The virtual interactive Theremin is based on the analogue Theremin which is controlled by hand movements. The analog Theremin has two antennas one of which regulates the volume of a sound, the other the pitch. Thus an electronic sound can be played with varying frequency and varying volume. We term this principle of the Theremin to control several sound parameters connected to sound generation by different hand movements as the Theremin interaction principle.

Figure 4

The virtual Theremin interactive web application and the sound algorithms of its digital music instrument (DMI) architecture. The Figure shows how positional data is used by the different parts of the web application. The user interaction links the visualisation and the sound generation part of the web application.

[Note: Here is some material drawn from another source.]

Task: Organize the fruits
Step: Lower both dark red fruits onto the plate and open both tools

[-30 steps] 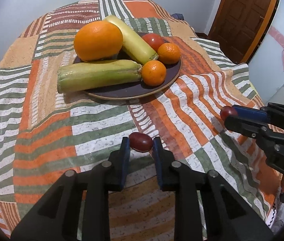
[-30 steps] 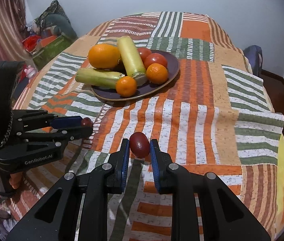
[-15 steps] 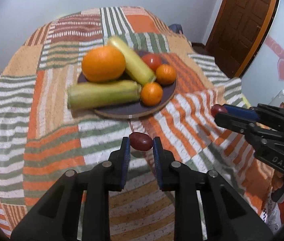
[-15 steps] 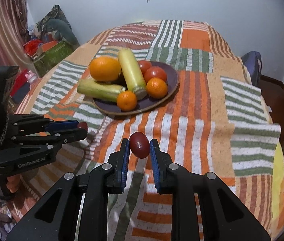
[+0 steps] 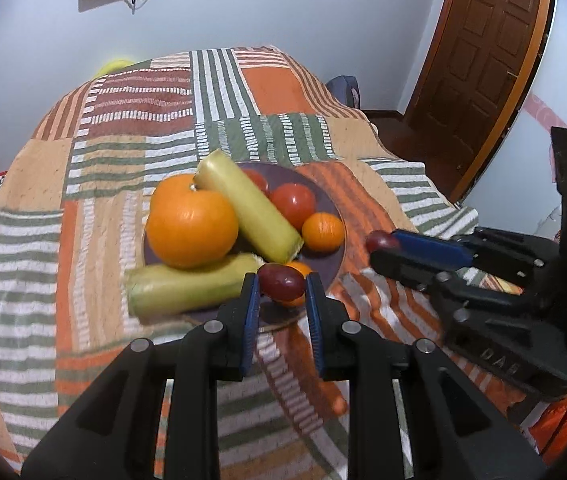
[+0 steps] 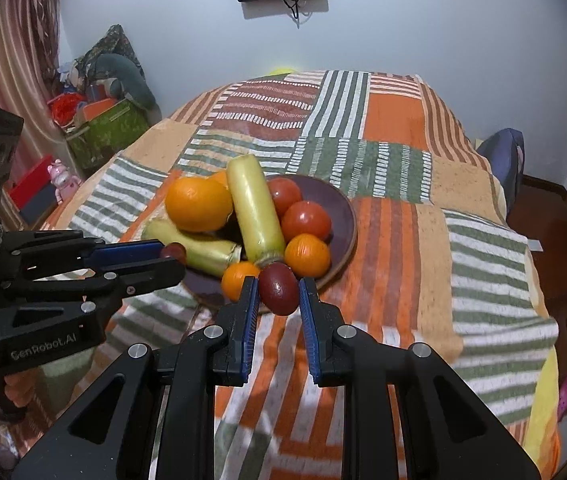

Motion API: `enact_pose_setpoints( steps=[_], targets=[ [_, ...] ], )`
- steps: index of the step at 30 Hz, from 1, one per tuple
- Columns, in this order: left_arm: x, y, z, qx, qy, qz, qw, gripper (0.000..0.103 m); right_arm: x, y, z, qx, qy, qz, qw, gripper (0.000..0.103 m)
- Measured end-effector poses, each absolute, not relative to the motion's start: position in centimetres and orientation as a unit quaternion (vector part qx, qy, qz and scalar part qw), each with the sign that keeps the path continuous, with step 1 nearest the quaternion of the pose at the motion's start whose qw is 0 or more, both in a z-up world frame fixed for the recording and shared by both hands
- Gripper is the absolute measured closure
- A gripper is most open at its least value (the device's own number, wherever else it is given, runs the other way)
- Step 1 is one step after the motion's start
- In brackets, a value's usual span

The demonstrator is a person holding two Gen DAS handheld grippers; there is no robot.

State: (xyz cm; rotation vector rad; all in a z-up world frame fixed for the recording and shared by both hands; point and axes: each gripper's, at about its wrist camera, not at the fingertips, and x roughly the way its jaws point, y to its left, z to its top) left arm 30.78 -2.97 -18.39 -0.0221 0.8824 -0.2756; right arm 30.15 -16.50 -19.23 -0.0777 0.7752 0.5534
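Above striped quilt (image 5: 23, 240), left claw (image 5: 281, 294) marked "GenRobot.AI" gripping plum (image 5: 281, 281); right claw (image 6: 277, 294) pinching second plum (image 6: 278, 288)

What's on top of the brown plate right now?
On the brown plate: a large orange, two pale green squashes, two tomatoes and two small oranges. Whatever lies beneath them is covered.

Left tongs (image 5: 282, 286) grip a dark red fruit (image 5: 281, 281) before the plate (image 5: 333, 204).
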Motion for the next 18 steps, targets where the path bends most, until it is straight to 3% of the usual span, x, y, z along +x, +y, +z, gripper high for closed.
enact_pose_setpoints(
  steps=[18],
  targets=[
    [35.0,-3.0,-21.7,-0.024,0.447,-0.119,0.886,0.08,32.8,-14.7,-22.4,-0.059,0.398,0.276,0.873,0.084]
  ],
)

As we are developing the Theremin in a virtual space, different sound parameters can be assigned to the antennas so that a more extensive sound spectrum can be created. The control of sound parameters is organized into sound algorithms, which function as sound modules. A range of different sounds can be created that are not bound by the physical characteristics of the analog Theremin. In this way we can create a digital music instrument that has diverse and parametric sound characteristics.

The sound algorithms are controlled by arm movement using the Theremin interaction principle and movement detection. The sound algorithm currently being controlled can be selected via a GUI. This setup of the application makes it possible to control several sound algorithms with the same movements at the same time. The mapping of user input to sound parameters specifies how the movements control the sound algorithm parameters and therefore the generated sound. Figure 4 shows how the positional data from user interaction is used within the web application and how the different parts of the web application are linked by user interaction.

The web-based virtual Theremin application consists of a visualisation, a sound algorithm implementation and user interaction implementation part. The visualisation parts of the web application are the visualisation of the Theremin, the visualisation of the 3D space where the film scene to be scored is located, the visualisation of the interaction with the virtual Theremin, and the interface for the selection of the sound algorithms.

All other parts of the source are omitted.